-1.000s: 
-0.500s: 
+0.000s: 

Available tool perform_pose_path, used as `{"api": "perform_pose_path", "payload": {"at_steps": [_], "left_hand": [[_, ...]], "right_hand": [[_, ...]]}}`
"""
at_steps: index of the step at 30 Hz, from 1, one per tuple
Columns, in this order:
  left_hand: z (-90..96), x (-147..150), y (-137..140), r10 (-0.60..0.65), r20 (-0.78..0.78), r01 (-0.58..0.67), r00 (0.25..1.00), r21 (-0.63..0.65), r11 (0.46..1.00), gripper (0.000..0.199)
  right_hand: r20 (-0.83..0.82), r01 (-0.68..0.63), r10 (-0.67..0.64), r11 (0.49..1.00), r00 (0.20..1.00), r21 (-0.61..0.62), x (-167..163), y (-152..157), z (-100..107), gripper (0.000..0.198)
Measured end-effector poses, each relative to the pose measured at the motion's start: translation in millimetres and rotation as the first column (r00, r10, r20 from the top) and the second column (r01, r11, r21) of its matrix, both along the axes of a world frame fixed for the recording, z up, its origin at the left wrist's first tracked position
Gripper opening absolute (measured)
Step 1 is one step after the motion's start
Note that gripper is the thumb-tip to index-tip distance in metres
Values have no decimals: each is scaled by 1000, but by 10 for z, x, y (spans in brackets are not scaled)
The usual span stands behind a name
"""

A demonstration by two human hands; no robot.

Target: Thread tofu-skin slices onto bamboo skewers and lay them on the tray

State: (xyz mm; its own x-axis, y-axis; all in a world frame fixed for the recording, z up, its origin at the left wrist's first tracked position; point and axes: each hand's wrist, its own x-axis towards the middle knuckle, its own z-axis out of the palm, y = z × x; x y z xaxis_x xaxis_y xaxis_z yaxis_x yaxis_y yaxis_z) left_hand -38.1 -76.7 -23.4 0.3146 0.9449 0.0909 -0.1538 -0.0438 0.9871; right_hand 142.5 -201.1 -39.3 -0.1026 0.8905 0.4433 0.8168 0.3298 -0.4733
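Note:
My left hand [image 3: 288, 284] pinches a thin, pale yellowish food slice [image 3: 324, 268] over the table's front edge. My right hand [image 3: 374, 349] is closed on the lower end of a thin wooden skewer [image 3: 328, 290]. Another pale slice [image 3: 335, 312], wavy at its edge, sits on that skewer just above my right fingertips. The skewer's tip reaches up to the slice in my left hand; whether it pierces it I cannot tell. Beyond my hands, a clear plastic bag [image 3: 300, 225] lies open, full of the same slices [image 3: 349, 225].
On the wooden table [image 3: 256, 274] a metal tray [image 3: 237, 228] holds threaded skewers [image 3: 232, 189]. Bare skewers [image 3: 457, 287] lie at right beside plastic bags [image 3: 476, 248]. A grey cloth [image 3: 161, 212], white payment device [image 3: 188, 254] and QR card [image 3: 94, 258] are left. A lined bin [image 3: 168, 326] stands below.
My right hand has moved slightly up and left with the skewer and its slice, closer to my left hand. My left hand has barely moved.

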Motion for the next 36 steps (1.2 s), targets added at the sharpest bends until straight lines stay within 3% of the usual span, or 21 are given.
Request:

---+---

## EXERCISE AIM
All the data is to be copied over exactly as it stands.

## EXERCISE RESULT
-1.000s: 
-0.500s: 
+0.000s: 

Available tool perform_pose_path, used as `{"api": "perform_pose_path", "payload": {"at_steps": [_], "left_hand": [[_, ...]], "right_hand": [[_, ...]]}}`
"""
at_steps: index of the step at 30 Hz, from 1, one per tuple
Columns, in this order:
  left_hand: z (-90..96), x (-147..150), y (-137..140), r10 (-0.60..0.65), r20 (-0.78..0.78), r01 (-0.58..0.67), r00 (0.25..1.00), r21 (-0.63..0.65), r11 (0.46..1.00), gripper (0.000..0.199)
  right_hand: r20 (-0.83..0.82), r01 (-0.68..0.63), r10 (-0.67..0.64), r11 (0.49..1.00), r00 (0.20..1.00), r21 (-0.61..0.62), x (-167..163), y (-152..157), z (-100..107), gripper (0.000..0.198)
Measured end-effector poses, each relative to the pose measured at the motion's start: translation in millimetres and rotation as the first column (r00, r10, r20 from the top) and the second column (r01, r11, r21) of its matrix, both along the axes of a world frame fixed for the recording, z up, its origin at the left wrist's first tracked position
Gripper opening absolute (measured)
Step 1 is one step after the motion's start
Note that gripper is the thumb-tip to index-tip distance in metres
Values have no decimals: each is scaled by 1000, but by 10 for z, x, y (spans in brackets are not scaled)
The usual span stands behind a name
"""

A demonstration by two human hands; no robot.

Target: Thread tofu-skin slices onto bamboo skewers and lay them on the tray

State: (xyz mm; its own x-axis, y-axis; all in a world frame fixed for the recording, z up, its origin at the left wrist's first tracked position; point and axes: each hand's wrist, its own x-axis towards the middle knuckle, its own z-axis out of the palm, y = z × x; x y z xaxis_x xaxis_y xaxis_z yaxis_x yaxis_y yaxis_z) left_hand -38.1 -76.7 -23.4 0.3146 0.9449 0.0909 -0.1538 -0.0438 0.9871; right_hand 142.5 -201.1 -39.3 -0.1026 0.8905 0.4433 0.8168 0.3298 -0.4733
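Note:
My left hand [image 3: 288, 284] pinches a thin, pale yellowish food slice [image 3: 324, 268] over the table's front edge. My right hand [image 3: 374, 349] is closed on the lower end of a thin wooden skewer [image 3: 328, 290]. Another pale slice [image 3: 335, 312], wavy at its edge, sits on that skewer just above my right fingertips. The skewer's tip reaches up to the slice in my left hand; whether it pierces it I cannot tell. Beyond my hands, a clear plastic bag [image 3: 300, 225] lies open, full of the same slices [image 3: 349, 225].
On the wooden table [image 3: 256, 274] a metal tray [image 3: 237, 228] holds threaded skewers [image 3: 232, 189]. Bare skewers [image 3: 457, 287] lie at right beside plastic bags [image 3: 476, 248]. A grey cloth [image 3: 161, 212], white payment device [image 3: 188, 254] and QR card [image 3: 94, 258] are left. A lined bin [image 3: 168, 326] stands below.
My right hand has moved slightly up and left with the skewer and its slice, closer to my left hand. My left hand has barely moved.
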
Motion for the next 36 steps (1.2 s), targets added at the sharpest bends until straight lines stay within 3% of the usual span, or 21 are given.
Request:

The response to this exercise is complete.